== WHAT TO WORK ON ==
Would you please transcribe the data in full and exactly, excluding images?

== DATA EXCERPT ==

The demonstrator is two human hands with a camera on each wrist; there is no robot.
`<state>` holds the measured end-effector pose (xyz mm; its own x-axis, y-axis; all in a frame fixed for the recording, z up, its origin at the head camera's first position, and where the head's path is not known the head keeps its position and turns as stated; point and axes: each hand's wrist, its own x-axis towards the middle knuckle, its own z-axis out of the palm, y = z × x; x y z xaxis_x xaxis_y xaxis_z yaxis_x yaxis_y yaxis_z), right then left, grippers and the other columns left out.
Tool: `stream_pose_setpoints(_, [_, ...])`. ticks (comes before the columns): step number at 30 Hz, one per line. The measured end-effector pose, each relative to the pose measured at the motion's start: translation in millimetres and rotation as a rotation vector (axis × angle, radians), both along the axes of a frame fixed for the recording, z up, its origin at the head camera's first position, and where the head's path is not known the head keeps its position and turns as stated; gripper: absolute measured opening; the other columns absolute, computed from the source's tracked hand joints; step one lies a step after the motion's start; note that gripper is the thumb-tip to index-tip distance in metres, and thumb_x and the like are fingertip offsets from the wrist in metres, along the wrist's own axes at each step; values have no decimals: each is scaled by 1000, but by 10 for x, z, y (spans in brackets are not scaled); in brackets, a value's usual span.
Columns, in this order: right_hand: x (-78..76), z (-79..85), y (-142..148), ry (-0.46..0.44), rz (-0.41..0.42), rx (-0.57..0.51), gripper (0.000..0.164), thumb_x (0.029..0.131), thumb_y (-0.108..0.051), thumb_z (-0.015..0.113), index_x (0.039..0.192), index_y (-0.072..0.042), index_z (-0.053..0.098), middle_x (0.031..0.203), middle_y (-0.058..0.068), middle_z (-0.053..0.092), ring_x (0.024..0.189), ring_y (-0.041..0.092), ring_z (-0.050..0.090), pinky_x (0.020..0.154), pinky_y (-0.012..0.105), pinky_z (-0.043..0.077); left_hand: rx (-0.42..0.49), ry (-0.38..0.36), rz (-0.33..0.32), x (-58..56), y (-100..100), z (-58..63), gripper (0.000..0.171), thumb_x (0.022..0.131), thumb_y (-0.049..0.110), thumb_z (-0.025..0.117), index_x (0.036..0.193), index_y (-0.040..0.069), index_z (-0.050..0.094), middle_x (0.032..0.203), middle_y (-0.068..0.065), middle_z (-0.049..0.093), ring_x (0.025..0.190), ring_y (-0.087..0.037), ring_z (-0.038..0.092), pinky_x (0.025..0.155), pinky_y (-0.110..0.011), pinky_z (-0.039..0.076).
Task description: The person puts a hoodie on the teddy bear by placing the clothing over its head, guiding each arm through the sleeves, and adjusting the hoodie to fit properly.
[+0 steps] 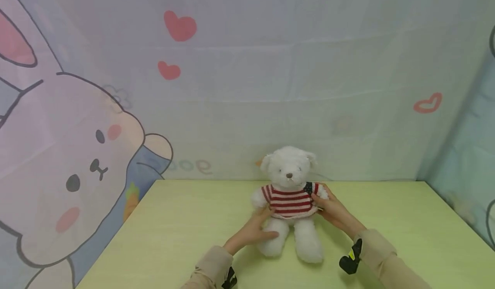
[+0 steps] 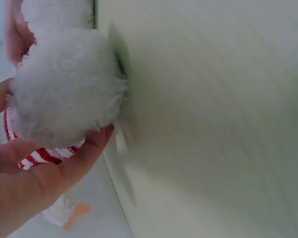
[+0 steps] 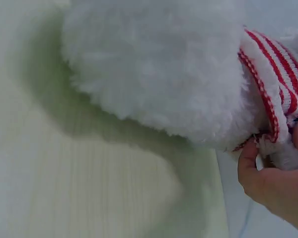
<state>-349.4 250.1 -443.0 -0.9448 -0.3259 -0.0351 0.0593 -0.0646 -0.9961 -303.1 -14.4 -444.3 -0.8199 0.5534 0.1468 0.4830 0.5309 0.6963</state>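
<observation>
A white plush teddy bear [image 1: 288, 164] in a red-and-white striped knit sweater [image 1: 290, 204] sits upright on the table, facing me. My left hand [image 1: 253, 229] holds the bear low on its side, by the hip and leg. In the left wrist view, the thumb and fingers of that hand [image 2: 37, 186] lie on either side of a furry leg [image 2: 67, 89]. Up at the bear's other side, my right hand [image 1: 337, 211] grips its arm and sweater. Close up in the right wrist view, this hand [image 3: 278, 191] has its fingertips at the sweater's hem.
The pale yellow-green table [image 1: 185, 220] reaches back to a hanging cloth backdrop [image 1: 309, 87] with printed hearts and a large cartoon rabbit [image 1: 89, 164]. Black straps with small devices [image 1: 351, 259] sit at my wrists. Another cloth [image 1: 464, 164] hangs at the right.
</observation>
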Motion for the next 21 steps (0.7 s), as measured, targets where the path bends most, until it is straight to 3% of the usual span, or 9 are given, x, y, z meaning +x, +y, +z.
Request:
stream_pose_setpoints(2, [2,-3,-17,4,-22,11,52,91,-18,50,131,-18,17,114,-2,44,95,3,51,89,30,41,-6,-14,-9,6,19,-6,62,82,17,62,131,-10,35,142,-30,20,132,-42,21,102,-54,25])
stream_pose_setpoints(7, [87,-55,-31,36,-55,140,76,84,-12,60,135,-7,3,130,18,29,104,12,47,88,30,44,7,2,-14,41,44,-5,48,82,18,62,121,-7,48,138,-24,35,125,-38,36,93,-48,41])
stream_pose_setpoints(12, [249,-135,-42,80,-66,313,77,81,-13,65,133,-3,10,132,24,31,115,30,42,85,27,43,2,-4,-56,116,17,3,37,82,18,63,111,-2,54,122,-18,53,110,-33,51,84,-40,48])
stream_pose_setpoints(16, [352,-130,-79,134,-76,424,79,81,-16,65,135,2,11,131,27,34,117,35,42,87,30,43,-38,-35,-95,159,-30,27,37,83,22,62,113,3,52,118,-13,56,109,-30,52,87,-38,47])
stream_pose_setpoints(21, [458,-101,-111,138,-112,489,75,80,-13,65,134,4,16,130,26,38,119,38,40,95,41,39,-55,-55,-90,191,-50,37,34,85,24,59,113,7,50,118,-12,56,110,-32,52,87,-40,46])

== FINISHED TASK ==
The demonstrator is two human hands with a camera on each wrist; there is no robot.
`<state>` holds the measured end-effector pose (xyz mm; its own x-axis, y-axis; all in a frame fixed for the recording, z up, its origin at the head camera's first position, and where the head's path is not known the head keeps its position and turns as stated; point and axes: each hand's wrist, its own x-axis towards the middle knuckle, its own z-axis out of the palm, y = z × x; x y z xaxis_x xaxis_y xaxis_z yaxis_x yaxis_y yaxis_z), right then left, grippers and the other columns left out.
Tool: `stream_pose_setpoints(_, [_, ...])`. ticks (comes before the columns): step number at 30 Hz, one per line. The measured end-effector pose, each relative to the pose measured at the motion's start: translation in millimetres and rotation as a rotation vector (axis × angle, radians), both along the axes of a frame fixed for the recording, z up, its origin at the head camera's first position, and where the head's path is not known the head keeps its position and turns as stated; gripper: absolute measured opening; the other columns absolute, computed from the source's tracked hand joints; step one lies a step after the motion's start; note that gripper is the thumb-tip to index-tip distance in metres, and thumb_x and the like are fingertip offsets from the wrist in metres, along the wrist's own axes at each step; values have no decimals: each is scaled by 1000, but by 10 for x, z, y (spans in brackets are not scaled); in brackets, a value's usual span.
Columns, in this order: right_hand: x (-78..76), z (-79..85), y (-142..148), ry (-0.46..0.44), rz (-0.41..0.42), rx (-0.57..0.51), gripper (0.000..0.164), thumb_x (0.029..0.131), thumb_y (-0.108..0.051), thumb_z (-0.015..0.113), index_x (0.039..0.192), index_y (-0.072..0.042), index_z (-0.053..0.098), middle_x (0.031..0.203), middle_y (-0.058..0.068), middle_z (-0.053..0.092), ring_x (0.024..0.189), ring_y (-0.041..0.092), ring_z (-0.050..0.090), pinky_x (0.020..0.154), pinky_y (-0.012..0.105), pinky_z (-0.043..0.077); left_hand: rx (-0.42..0.49), ry (-0.38..0.36), rz (-0.33..0.32), x (-58..56), y (-100..100), z (-58..63), gripper (0.000..0.171), thumb_x (0.022..0.131), thumb_y (-0.049..0.110), thumb_z (-0.025..0.117), index_x (0.036..0.193), index_y (-0.040..0.069), index_z (-0.050..0.094), middle_x (0.032..0.203), middle_y (-0.068..0.065), middle_z (-0.049..0.093), ring_x (0.025..0.190), ring_y (-0.087..0.037), ring_z (-0.038..0.092), pinky_x (0.025..0.155), pinky_y (-0.110..0.011), pinky_z (-0.039..0.076).
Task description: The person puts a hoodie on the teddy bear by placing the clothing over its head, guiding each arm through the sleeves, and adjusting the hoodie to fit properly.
[+0 steps] 
[+0 steps] 
[+0 steps] 
<state>-349.4 250.1 -443.0 -0.9448 -0.3259 -0.0351 0.0593 -0.0646 -0.9961 -303.1 -14.4 -444.3 -0.8199 0.5534 0.1468 0.4830 0.5309 0.6963</state>
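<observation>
A white plush teddy bear [image 1: 288, 164] in a red-and-white striped knit sweater [image 1: 290, 204] sits upright on the table, facing me. My left hand [image 1: 253, 229] holds the bear low on its side, by the hip and leg. In the left wrist view, the thumb and fingers of that hand [image 2: 37, 186] lie on either side of a furry leg [image 2: 67, 89]. Up at the bear's other side, my right hand [image 1: 337, 211] grips its arm and sweater. Close up in the right wrist view, this hand [image 3: 278, 191] has its fingertips at the sweater's hem.
The pale yellow-green table [image 1: 185, 220] reaches back to a hanging cloth backdrop [image 1: 309, 87] with printed hearts and a large cartoon rabbit [image 1: 89, 164]. Black straps with small devices [image 1: 351, 259] sit at my wrists. Another cloth [image 1: 464, 164] hangs at the right.
</observation>
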Motion for the next 21 steps (0.7 s), as measured, targets where the path bends most, until it is straight to 3% of the usual span, or 9 are given, x, y, z meaning +x, +y, +z.
Request:
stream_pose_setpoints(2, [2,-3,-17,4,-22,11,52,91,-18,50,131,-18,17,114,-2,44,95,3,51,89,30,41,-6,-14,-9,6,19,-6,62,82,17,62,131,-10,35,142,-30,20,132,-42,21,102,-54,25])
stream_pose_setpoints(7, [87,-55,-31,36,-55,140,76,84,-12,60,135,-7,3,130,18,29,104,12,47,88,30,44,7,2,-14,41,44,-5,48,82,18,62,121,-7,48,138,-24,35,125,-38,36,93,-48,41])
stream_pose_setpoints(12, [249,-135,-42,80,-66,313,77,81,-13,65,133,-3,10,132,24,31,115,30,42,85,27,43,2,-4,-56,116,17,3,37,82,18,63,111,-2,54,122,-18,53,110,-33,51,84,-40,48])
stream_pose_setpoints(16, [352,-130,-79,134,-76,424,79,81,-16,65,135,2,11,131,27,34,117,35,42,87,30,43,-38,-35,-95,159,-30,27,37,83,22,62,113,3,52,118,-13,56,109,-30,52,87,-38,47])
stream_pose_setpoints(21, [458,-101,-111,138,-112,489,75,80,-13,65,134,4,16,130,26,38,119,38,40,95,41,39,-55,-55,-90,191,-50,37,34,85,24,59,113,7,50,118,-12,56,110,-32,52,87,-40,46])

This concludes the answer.